= David Philip Miller =

Historian of science

David Philip Miller is a social historian of science. He is Emeritus Professor of History and Philosophy of Science in the School of Humanities and Languages at the University of New South Wales, Australia.

==Career==
Miller studied chemistry and nuclear physics as well as science and technology policy for a BSc (Hons) at Manchester University and received his MA and PhD in history and sociology of science from the University of Pennsylvania. He has taught at the University of New South Wales since 1981.

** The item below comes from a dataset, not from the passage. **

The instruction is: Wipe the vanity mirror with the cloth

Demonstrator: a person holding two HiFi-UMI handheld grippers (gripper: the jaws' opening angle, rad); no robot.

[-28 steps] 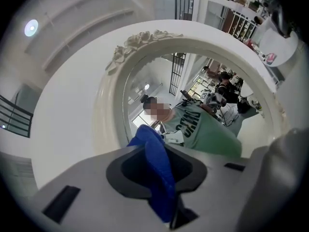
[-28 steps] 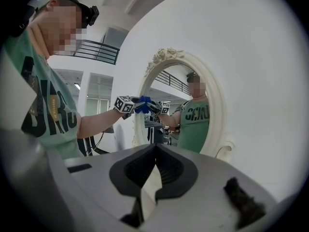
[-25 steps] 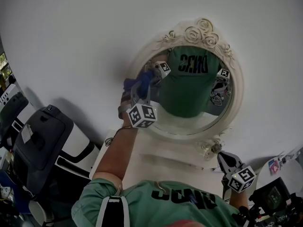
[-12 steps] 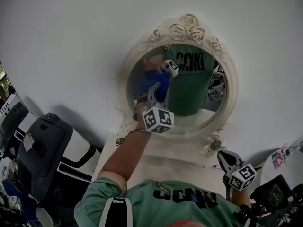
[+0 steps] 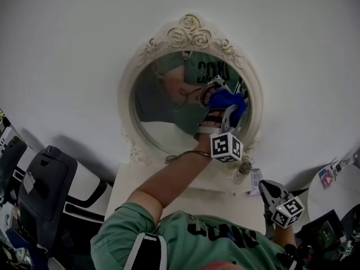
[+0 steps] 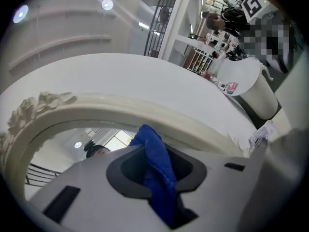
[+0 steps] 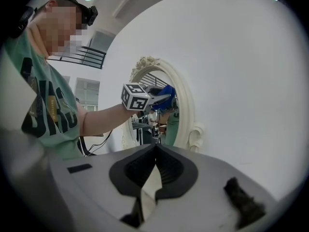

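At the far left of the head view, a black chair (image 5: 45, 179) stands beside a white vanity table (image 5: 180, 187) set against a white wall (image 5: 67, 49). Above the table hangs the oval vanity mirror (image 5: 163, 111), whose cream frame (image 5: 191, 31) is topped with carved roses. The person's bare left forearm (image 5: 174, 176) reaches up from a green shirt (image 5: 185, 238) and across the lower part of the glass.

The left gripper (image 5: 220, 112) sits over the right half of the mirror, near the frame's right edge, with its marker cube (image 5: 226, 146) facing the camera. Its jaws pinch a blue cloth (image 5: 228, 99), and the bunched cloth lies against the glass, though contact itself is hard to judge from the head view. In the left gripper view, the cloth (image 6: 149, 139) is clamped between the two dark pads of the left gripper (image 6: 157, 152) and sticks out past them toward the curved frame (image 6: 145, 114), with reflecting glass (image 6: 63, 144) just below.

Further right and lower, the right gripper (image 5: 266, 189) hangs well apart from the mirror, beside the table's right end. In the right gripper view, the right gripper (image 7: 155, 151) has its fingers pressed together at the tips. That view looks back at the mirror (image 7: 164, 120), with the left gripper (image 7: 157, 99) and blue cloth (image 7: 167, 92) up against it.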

He is a fellow of the Royal Historical Society, the Australian Academy of the Humanities and a corresponding member of the International Academy of the History of Science. He serves on editorial boards of the journals Isis, Annals of Science, History of Science and The British Journal for the History of Science.

==Major publications==
- The Life and Legend of James Watt: Collaboration, Natural Philosophy, and the Improvement of the Steam Engine (University of Pittsburgh Press, 2019, ISBN 0-82294-558-4).
- James Watt, Chemist: Understanding the Origins of the Steam Age (Pickering & Chatto, 2009, ISBN 1-85196-974-8)
- Discovering Water: James Watt, Henry Cavendish and the Nineteenth-Century 'Water Controversy' (Ashgate, 2004, ISBN 0-7546-3177-X).
- Visions of Empire: Voyages, Botany, and Representations of Nature (edited with Peter Hanns Reill), (Cambridge University Press, 1996, ISBN 0-521-48303-4).